Commonwealth v. Desatnick, 262 Mass. 408 , 413. State v. Ricker, 29 Maine, 84. Obviously in such case the accessory may defend on the ground that the Commonwealth has failed to prove the commission by the principal of the felony charged. Commonwealth v. Asherowski, 196 Mass. 342 , 345, 346. State v. Rand, 33 N.H. 216, 224. Where the principal had already been tried and convicted, the accessory even at common law was not bound by the conviction of the principal felon, but was entitled to retry his guilt, whatever may have been the effect of the conviction in changing the burden of proof or in creating prima facie evidence or a presumption. Commonwealth v. Knapp, 10 Pick. 477, 482, et seq. Commonwealth v. York, 9 Met. 93, 123. United States v. Hartwell, 3 Cliff. 221. Havener v. United States, 15 F.2d 503. State v. Ricker, 29 Maine, 84, 90. Levy v. People, 80 N.Y. 327. Buck v. Commonwealth, 107 Penn. St. 486, 490. Baxter v. People, 2 Gilman, 578. Studstill v. State, 7 Ga. 2, 11. State v. Gargano, 99 Conn. 103. People v. Beintner, 36 N.Y. Crim. Rep. 336. Wigmore, Evidence (2d ed.) Section 1079. This was conceded in the present case by the prosecuting attorney, and was recognized by the judge when he told the jury in his charge that the Commonwealth had the burden of proving that Frank DiStasio murdered Daniel Crowley. The record of conviction of Frank DiStasio was not offered in evidence, and consequently we have no occasion to consider its admissibility or its effect if admitted.

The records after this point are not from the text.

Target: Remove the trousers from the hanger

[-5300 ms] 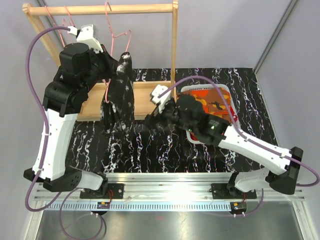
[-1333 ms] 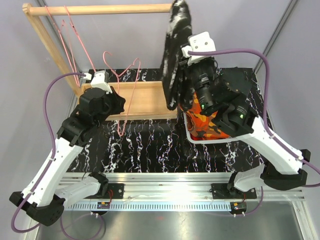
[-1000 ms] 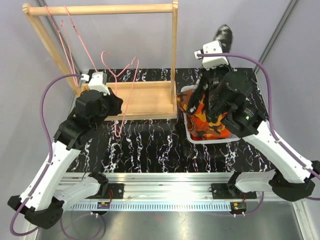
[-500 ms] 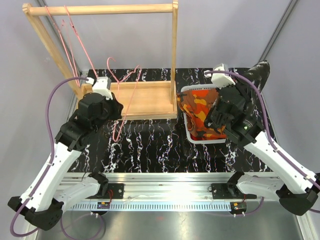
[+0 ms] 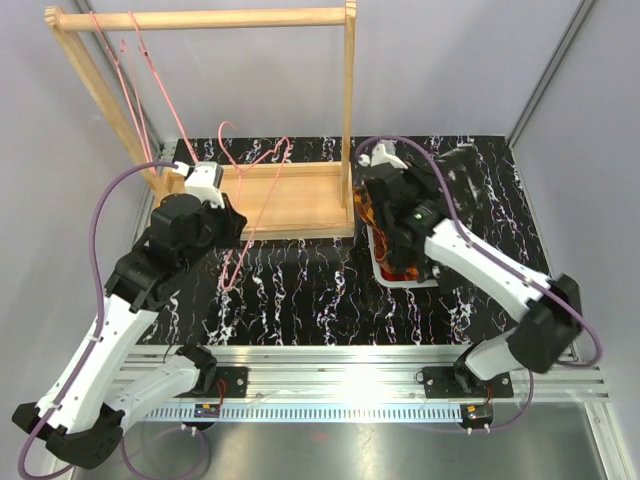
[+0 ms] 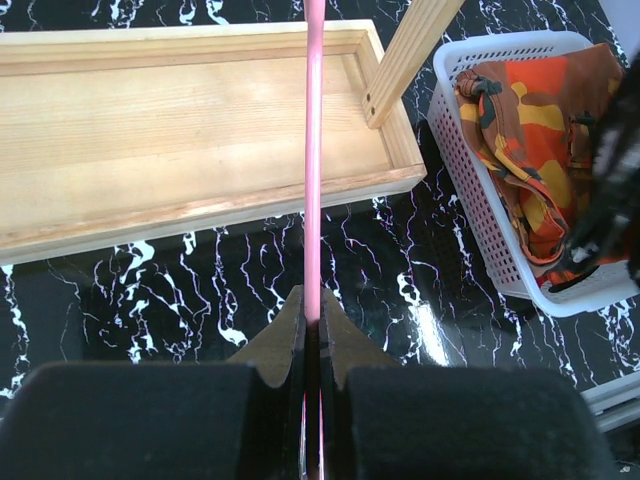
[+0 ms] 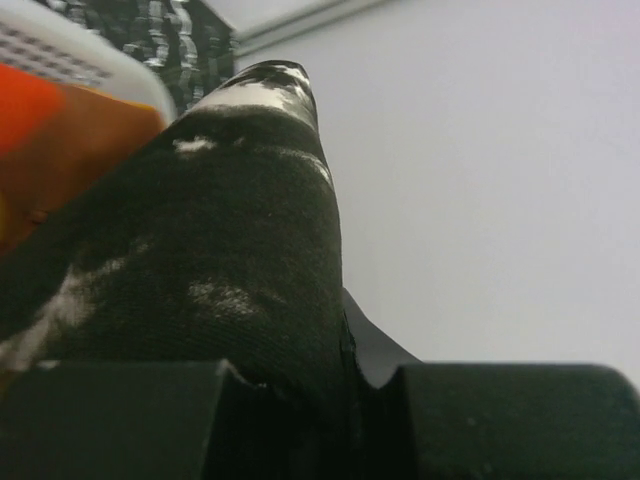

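Observation:
A bare pink wire hanger [image 5: 262, 165] stands upright over the wooden tray, and my left gripper [image 5: 232, 215] is shut on its lower wire. In the left wrist view the pink wire [image 6: 313, 150] runs straight up from the pinched jaws of that gripper [image 6: 313, 305]. My right gripper [image 7: 335, 345] is shut on the black trousers with white splashes [image 7: 230, 240], which drape over its left finger. From above, that cloth [image 5: 462, 165] lies at the back right of the white basket [image 5: 400, 280]. Orange-brown patterned trousers [image 6: 540, 130] lie in the basket [image 6: 470, 200].
A wooden rack with a top rail [image 5: 200, 18] and a flat base tray [image 5: 290, 195] fills the back left. Two more pink hangers [image 5: 130, 60] hang at its left end. Its right post [image 6: 410, 55] stands close to the basket. The table is black marble-patterned.
The right arm has swung the black trousers from high at the back right down over the basket. The left arm kept its hold on the bare hanger and shifted it slightly right.

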### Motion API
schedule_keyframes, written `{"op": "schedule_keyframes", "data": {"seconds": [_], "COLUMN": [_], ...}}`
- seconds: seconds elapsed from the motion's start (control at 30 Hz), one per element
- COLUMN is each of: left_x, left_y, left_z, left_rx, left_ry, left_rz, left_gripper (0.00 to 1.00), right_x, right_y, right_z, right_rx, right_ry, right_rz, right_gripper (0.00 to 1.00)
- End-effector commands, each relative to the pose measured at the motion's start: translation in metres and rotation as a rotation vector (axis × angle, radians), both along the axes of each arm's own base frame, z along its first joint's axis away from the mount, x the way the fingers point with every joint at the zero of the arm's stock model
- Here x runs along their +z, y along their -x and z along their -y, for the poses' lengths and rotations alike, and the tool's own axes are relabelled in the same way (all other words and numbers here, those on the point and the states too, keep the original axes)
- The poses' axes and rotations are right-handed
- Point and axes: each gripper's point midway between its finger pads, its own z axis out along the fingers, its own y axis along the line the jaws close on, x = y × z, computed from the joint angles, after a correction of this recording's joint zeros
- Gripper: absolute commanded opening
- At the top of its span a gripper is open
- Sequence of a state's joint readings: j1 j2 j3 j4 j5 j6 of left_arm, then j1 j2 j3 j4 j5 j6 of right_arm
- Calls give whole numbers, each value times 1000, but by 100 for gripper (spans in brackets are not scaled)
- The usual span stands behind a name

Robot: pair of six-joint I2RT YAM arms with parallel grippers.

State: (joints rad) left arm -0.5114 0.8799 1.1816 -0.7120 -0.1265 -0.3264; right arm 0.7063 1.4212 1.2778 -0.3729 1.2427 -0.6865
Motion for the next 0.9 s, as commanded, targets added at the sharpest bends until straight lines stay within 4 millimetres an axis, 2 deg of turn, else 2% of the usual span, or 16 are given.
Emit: {"op": "schedule_keyframes", "data": {"seconds": [0.0, 0.03, 0.1, 0.13, 0.17, 0.23, 0.27, 0.3, 0.33, 0.37, 0.43, 0.47, 0.63, 0.73, 0.83, 0.87], "left_x": [13, 12, 11, 10, 10, 10, 9, 9, 9, 8, 9, 10, 12, 14, 13, 14], "left_y": [4, 3, 4, 4, 4, 6, 6, 7, 7, 7, 7, 7, 7, 7, 7, 7], "left_z": [-3, -5, -7, -7, -8, -8, -9, -10, -12, -12, -13, -13, -15, -17, -18, -18], "left_rx": [-22, -13, -8, -8, -8, -11, -9, -7, -2, -1, 0, 0, 9, 14, 20, 21], "left_ry": [-9, -16, -25, -27, -27, -30, -34, -38, -41, -45, -48, -47, -55, -58, -64, -63], "left_rz": [61, 61, 60, 57, 56, 57, 55, 57, 58, 56, 59, 60, 60, 65, 61, 60], "left_gripper": [0, 0, 0, 0, 0, 0, 0, 0, 0, 0, 0, 0, 0, 0, 0, 0], "right_x": [-8, -4, -21, -16, -32, -34, -55, -62, -55, -78, -76, -87, -102, -98, -78, -62], "right_y": [-29, -37, -54, -63, -72, -86, -90, -92, -100, -99, -105, -105, -97, -85, -74, -66], "right_z": [-19, -25, -38, -44, -52, -56, -57, -58, -54, -54, -56, -61, -82, -94, -98, -111], "right_rx": [23, 25, 25, 28, 36, 32, 11, 0, -26, -60, -82, -96, -101, -54, -5, 72], "right_ry": [-83, -94, -81, -104, -98, -130, -140, -170, -228, -275, -352, -398, -630, -764, -905, -1024], "right_rz": [11, 21, -15, 0, -32, -31, -75, -94, -72, -123, -108, -118, -160, -198, -204, -225], "right_gripper": [0, 0, 0, 0, 0, 1, 2, 4, 6, 7, 9, 13, 31, 49, 65, 73]}}
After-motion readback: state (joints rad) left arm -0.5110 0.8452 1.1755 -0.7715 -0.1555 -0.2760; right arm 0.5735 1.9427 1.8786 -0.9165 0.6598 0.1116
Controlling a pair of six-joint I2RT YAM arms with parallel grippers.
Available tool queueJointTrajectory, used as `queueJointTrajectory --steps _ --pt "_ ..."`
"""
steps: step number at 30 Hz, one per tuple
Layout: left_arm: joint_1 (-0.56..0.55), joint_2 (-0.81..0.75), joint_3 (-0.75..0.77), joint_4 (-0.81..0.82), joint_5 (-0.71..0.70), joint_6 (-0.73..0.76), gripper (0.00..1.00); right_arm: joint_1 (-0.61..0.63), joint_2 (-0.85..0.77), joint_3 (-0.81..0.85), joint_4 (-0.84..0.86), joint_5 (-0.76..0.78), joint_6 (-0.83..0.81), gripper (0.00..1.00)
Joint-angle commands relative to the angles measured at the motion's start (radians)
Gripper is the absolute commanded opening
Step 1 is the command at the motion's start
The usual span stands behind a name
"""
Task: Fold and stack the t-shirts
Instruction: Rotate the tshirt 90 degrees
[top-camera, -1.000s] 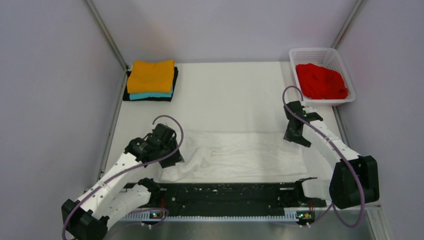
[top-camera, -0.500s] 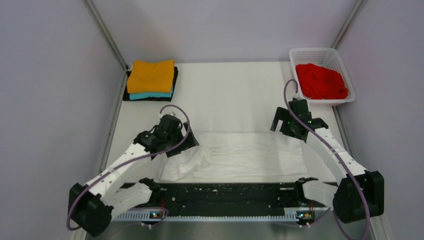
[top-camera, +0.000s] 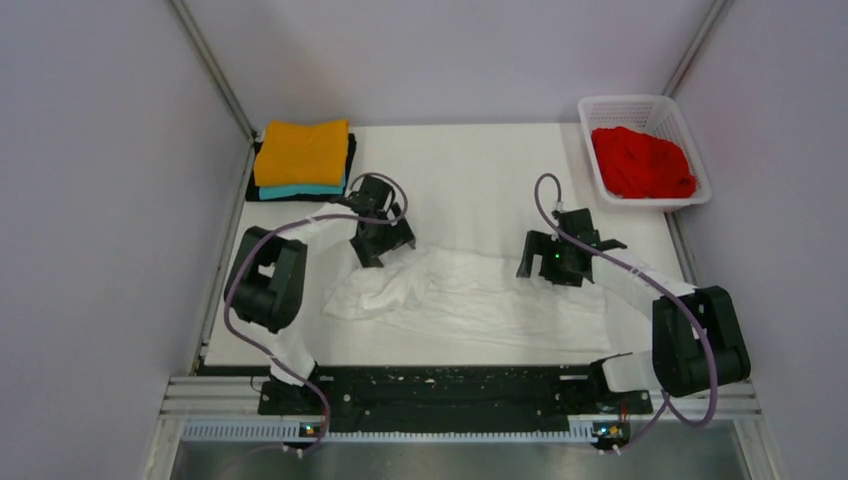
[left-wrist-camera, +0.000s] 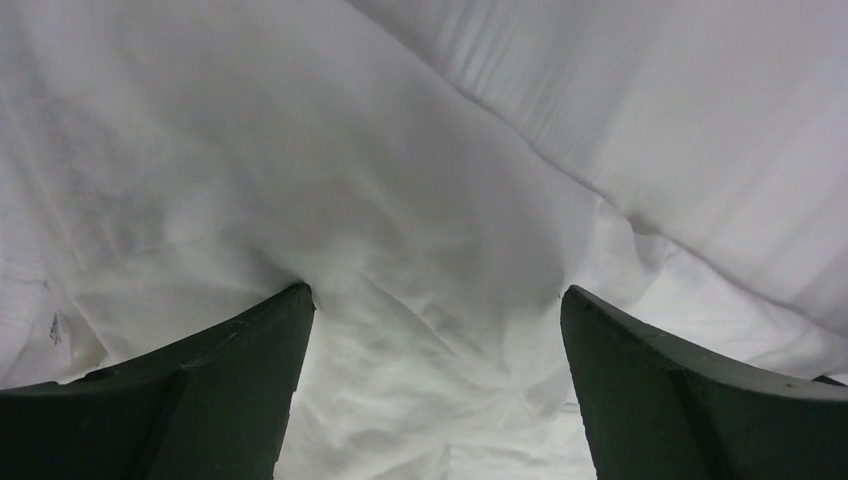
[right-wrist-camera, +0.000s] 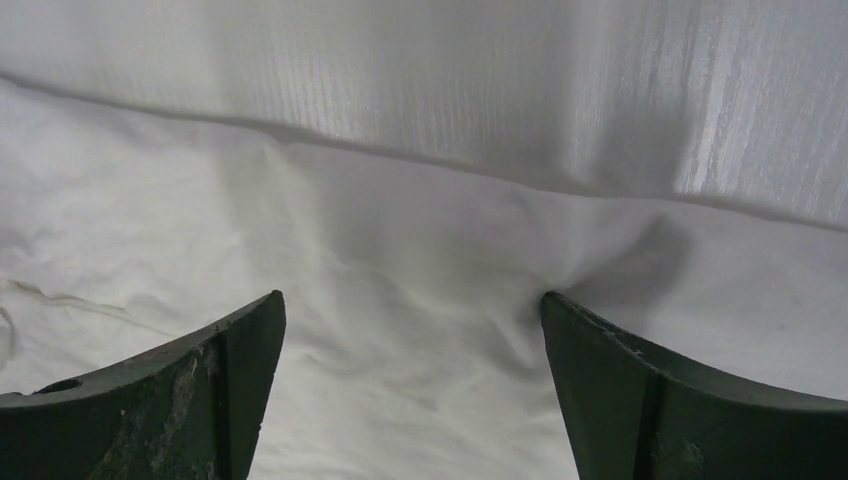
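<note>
The large white t-shirt (top-camera: 470, 300) lies rumpled across the middle of the table. My left gripper (top-camera: 378, 247) is open, its fingertips pressed down on the shirt's far left edge. In the left wrist view (left-wrist-camera: 432, 300) white cloth bunches between the spread fingers (left-wrist-camera: 240, 380). My right gripper (top-camera: 546, 266) is open on the shirt's far right edge. In the right wrist view (right-wrist-camera: 410, 300) the cloth lies between its fingers (right-wrist-camera: 620, 390). The orange t-shirt (top-camera: 301, 152) lies folded on the teal one (top-camera: 300, 190) at the far left. The red t-shirt (top-camera: 642, 162) lies crumpled in the basket.
A white mesh basket (top-camera: 640, 103) stands at the far right corner. A black folded cloth (top-camera: 252, 186) lies under the orange and teal stack. Grey walls close in the table on three sides. A black rail (top-camera: 450, 385) runs along the near edge.
Both arms have reached away from the near edge to the shirt's far edge. The left gripper went up and right, the right gripper left. The shirt's left side is now rumpled and pulled farther back.
</note>
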Motion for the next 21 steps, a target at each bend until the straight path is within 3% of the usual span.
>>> queueJointTrajectory --steps 1,7,13,16,21 --pt "0.04 0.235 0.218 0.027 0.04 0.091 0.99 0.04 0.005 -0.064 -0.006 -0.062 0.005 0.97" --pt "0.039 0.614 0.794 0.021 0.178 0.094 0.99 0.14 -0.108 -0.142 -0.028 -0.188 0.099 0.97" --pt "-0.016 1.134 1.502 0.223 0.328 -0.172 0.99 0.386 -0.107 -0.139 0.081 -0.33 0.228 0.98" --pt "-0.042 1.207 1.503 0.488 0.284 -0.319 0.99 0.518 -0.046 -0.081 0.121 -0.345 0.226 0.98" --pt "-0.04 1.252 1.498 0.546 0.213 -0.361 0.99 0.557 -0.038 -0.017 0.06 -0.262 0.217 0.98"
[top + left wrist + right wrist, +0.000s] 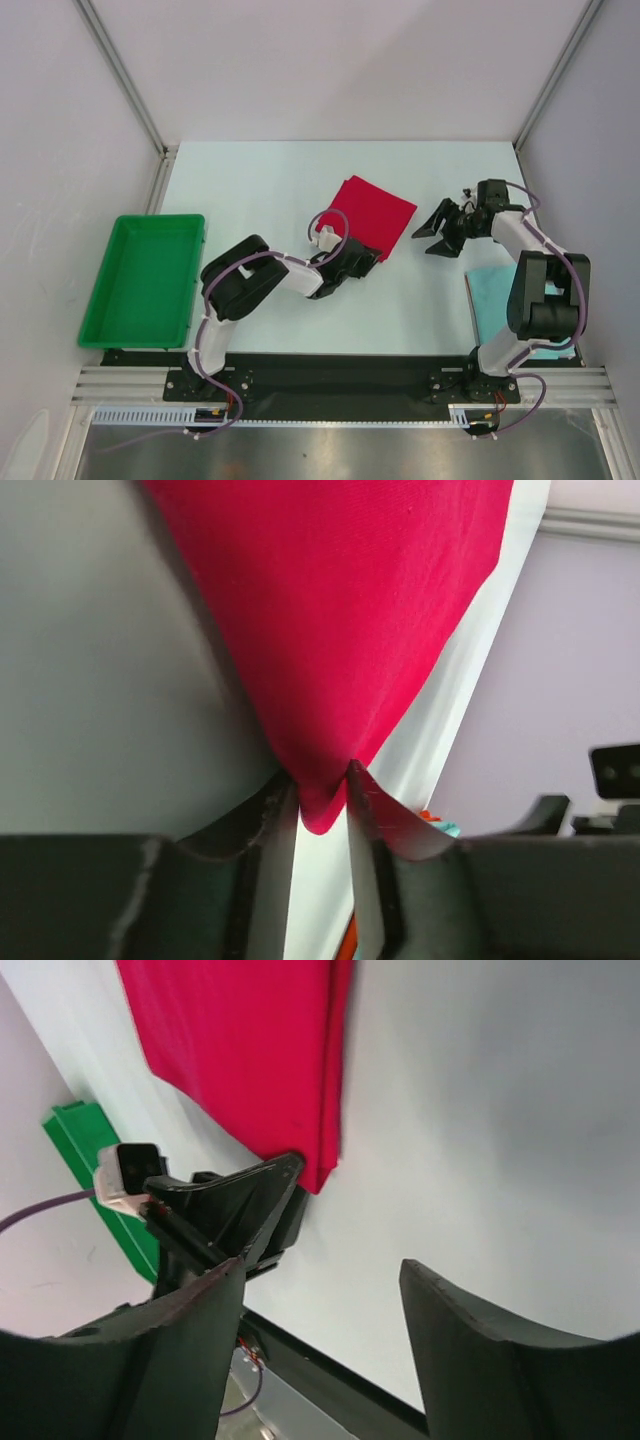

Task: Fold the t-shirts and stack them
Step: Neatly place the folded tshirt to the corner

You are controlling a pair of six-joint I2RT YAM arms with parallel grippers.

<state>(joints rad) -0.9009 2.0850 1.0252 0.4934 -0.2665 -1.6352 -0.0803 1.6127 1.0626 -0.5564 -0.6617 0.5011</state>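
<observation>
A bright red t-shirt (372,213) lies folded as a rectangle in the middle of the table. My left gripper (367,257) is at its near corner. In the left wrist view that corner of the red t-shirt (340,630) sits pinched between the two fingertips of the left gripper (320,778). My right gripper (437,232) stands open to the right of the red t-shirt with nothing between its fingers (200,1330), over bare table. A pale teal folded t-shirt (490,293) lies at the near right, partly hidden under the right arm.
A green plastic tray (147,278) stands at the table's left edge. White walls and metal frame posts close off the back and both sides. A black rail (330,375) carrying the arm bases runs along the near edge.
</observation>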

The Commonwealth contends further that an indictment in the form used in this case charges in legal effect that the murder was in the first degree, and invokes the principle that a general verdict of guilty, without qualification, means guilty of the full offence charged. Commonwealth v. Call, 21 Pick. 509, 514. Jennings v. Commonwealth, 105 Mass. 586 . Commonwealth v. Lowery, 149 Mass. 67 . People v Rugg, 98 N.Y. 537, 551, 552. See also Commonwealth v. Stebbins, 8 Gray, 492, 496; Commonwealth v. Lang, 10 Gray, 11, 13. True, it has been said that "An accusation of murder in the statutory form, without the words `deliberately premeditated,' is a charge of murder in the first degree." Commonwealth v. Scicchitani, 240 Mass. 402 , 404. But it is equally a charge of murder in the second degree, for it embodies "every shade or degree of the crime" and "includes the higher as well as the lower grade...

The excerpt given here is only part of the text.